And they say only males mark there territory.


----------



## Iann (Oct 17, 2017)

They were still here this evening. 
I picked them up with my pliers and hung them on the pole to the Amazon Dump entrance. 
Size 20-22 in case anyone is wondering.


----------



## Dataman19 (Sep 12, 2019)

Iann said:


> This evening after returning to the DPD-1 PDX Warehouse.
> I step out of my car and almost step in these. Shit stains and other marks.
> Come on lady.
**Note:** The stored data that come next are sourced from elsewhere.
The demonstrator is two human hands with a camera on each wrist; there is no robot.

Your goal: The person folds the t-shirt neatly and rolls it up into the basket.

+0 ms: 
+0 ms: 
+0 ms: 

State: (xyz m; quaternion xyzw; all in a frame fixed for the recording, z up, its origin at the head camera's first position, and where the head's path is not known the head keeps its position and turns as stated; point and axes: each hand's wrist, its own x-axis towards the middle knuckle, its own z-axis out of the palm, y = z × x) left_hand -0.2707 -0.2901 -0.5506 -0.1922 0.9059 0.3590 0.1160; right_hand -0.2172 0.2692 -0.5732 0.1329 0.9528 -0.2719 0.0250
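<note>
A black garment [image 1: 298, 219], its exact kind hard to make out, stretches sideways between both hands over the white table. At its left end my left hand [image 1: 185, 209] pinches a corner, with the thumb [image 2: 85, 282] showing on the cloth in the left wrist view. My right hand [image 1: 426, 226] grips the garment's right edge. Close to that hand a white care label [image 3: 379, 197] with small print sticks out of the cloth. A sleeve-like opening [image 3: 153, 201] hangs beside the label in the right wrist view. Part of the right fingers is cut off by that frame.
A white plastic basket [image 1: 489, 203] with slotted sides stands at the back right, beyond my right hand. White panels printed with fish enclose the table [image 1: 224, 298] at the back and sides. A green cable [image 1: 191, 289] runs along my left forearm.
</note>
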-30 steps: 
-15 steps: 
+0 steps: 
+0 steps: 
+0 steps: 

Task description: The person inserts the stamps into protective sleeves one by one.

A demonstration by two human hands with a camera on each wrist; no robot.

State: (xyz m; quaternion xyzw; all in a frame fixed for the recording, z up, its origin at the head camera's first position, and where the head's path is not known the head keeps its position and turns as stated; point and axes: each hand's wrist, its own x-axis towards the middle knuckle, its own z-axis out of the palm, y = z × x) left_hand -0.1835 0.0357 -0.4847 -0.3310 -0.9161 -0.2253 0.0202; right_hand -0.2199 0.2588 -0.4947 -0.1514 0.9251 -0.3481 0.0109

The garbage can was 10 feet away.
> View attachment 189309


man... That must have been one long route through rich folks country ( you know - those large gated communities filled with rich residents that have their own gates, long driveways and virtually no restrooms).


----------



## tohunt4me (Nov 23, 2015)

Amsoil Uber Connect said:


> And they say only males mark there territory.


You KNOW that's a Lie !


----------



## nighthawk398 (Jul 21, 2015)

wow zombie thread


----------



## RideshareUSA (Feb 7, 2019)

Iann said:


> They were still here this evening.
> I picked them up with my pliers and hung them on the pole to the Amazon Dump entrance.
> Size 20-22 in case anyone is wondering.
> View attachment 189675


I will pay you for them. Price is no object, just name it!


----------